(Items from a dataset)

═══

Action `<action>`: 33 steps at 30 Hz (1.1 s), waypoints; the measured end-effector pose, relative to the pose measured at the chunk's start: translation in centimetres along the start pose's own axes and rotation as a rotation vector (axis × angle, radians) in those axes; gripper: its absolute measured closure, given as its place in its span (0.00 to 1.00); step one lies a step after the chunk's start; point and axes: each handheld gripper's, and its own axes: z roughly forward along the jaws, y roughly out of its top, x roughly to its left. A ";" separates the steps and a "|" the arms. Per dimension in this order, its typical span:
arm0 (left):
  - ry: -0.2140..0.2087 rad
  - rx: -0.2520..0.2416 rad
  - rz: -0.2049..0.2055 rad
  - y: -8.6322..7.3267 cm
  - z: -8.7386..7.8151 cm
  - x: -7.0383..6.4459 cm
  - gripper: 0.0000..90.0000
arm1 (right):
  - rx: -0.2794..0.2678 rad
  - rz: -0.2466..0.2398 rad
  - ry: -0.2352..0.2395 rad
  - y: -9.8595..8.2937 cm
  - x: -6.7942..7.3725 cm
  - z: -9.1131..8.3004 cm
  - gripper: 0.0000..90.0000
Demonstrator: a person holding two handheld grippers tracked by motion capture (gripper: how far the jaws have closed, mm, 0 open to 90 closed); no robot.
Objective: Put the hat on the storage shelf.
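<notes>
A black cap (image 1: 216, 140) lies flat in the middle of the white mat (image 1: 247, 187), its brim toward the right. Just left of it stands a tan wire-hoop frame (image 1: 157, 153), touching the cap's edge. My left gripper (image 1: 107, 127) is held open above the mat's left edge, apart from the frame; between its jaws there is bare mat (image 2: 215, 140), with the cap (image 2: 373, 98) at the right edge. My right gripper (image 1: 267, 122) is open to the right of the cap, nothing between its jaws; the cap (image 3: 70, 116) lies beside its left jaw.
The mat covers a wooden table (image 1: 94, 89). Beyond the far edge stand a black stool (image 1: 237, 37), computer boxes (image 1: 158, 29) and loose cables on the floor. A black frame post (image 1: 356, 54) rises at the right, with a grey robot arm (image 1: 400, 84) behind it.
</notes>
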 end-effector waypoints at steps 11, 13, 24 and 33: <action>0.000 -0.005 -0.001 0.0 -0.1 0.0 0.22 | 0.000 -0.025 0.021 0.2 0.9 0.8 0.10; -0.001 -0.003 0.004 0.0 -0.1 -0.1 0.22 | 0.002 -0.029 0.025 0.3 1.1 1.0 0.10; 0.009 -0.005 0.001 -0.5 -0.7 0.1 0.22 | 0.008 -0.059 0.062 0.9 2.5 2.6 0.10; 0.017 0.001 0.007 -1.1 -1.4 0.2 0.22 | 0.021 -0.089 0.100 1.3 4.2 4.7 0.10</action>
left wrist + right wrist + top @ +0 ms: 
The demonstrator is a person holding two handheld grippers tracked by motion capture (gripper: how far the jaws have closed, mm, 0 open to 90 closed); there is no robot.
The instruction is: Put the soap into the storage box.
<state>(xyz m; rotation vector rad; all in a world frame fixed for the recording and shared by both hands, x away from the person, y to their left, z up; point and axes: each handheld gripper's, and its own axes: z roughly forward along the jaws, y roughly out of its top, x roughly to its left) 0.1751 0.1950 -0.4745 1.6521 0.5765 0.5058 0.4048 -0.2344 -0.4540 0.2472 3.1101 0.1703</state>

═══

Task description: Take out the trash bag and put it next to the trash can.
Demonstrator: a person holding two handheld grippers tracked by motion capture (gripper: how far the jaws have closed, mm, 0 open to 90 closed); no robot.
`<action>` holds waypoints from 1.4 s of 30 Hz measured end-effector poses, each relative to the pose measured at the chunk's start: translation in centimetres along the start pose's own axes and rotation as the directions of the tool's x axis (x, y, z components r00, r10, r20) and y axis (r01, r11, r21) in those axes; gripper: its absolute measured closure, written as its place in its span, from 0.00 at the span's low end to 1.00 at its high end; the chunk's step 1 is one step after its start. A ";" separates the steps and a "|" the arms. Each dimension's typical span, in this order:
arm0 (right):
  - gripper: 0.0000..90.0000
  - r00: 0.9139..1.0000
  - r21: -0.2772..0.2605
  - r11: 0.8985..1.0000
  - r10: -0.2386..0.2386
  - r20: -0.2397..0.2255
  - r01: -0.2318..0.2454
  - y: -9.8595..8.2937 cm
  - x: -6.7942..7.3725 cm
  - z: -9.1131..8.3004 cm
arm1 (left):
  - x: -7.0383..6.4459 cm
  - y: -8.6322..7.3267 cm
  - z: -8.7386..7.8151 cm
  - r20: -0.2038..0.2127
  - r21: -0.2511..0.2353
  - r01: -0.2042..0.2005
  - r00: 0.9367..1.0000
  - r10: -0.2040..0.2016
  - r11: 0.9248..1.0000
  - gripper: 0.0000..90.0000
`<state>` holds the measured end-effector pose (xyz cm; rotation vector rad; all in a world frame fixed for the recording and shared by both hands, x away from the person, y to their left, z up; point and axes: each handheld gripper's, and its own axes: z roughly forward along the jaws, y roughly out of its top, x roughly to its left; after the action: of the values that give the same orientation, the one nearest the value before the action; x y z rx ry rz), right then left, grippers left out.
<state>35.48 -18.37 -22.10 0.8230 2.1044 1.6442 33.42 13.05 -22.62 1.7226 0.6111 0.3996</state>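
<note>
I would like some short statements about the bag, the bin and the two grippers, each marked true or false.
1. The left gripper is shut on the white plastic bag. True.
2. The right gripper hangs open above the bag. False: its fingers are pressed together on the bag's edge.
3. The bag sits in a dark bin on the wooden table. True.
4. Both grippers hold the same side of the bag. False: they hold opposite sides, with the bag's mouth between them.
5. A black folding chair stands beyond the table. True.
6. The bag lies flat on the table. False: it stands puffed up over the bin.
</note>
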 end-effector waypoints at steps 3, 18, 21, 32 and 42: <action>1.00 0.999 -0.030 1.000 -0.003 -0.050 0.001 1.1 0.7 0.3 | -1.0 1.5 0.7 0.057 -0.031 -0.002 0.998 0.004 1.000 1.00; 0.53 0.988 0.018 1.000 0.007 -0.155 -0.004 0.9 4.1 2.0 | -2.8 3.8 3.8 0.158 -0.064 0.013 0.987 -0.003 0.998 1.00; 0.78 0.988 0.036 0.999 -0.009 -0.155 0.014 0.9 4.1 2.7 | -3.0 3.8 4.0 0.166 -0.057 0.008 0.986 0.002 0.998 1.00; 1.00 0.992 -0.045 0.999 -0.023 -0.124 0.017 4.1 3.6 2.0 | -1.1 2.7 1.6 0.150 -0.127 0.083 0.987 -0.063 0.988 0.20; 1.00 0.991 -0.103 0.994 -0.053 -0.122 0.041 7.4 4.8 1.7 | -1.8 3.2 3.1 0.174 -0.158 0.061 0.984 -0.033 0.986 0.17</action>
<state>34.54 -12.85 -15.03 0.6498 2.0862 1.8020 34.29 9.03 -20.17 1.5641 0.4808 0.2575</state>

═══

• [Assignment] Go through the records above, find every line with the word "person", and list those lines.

• [Answer to this exercise]
Demonstrator: a person holding two handheld grippers tracked by motion capture (gripper: how far the jaws have closed, mm, 0 open to 90 closed); no robot.
The demonstrator is a person holding two handheld grippers tracked by motion capture (gripper: how far the jaws have closed, mm, 0 open to 90 closed); there is no robot.
<state>(xyz m; rotation vector rad; all in a world frame fixed for the recording and shared by both hands, x away from the person, y to their left, z up; point and axes: each handheld gripper's, and its own axes: z roughly forward along the jaws, y roughly out of its top, x roughly to its left) 0.1751 0.1950 -0.4745 1.6521 0.5765 0.5058 0.4048 -0.2344 -0.4540 0.2472 3.1101 0.1703</state>
Demonstrator: a person holding two handheld grippers tracked by motion capture (gripper: how far the jaws have closed, mm, 0 open to 90 closed); no robot.
`<state>` holds the measured end-effector pose (xyz cm; rotation vector rad; all in a world frame fixed for the recording and shared by both hands, x away from the person, y to their left, z up; point and axes: each handheld gripper's, and its own axes: z roughly forward along the jaws, y roughly out of its top, x roughly to its left; after the action: of the values that give the same orientation, the one nearest the value before the action; x y z rx ry rz), right then left, grippers left out.

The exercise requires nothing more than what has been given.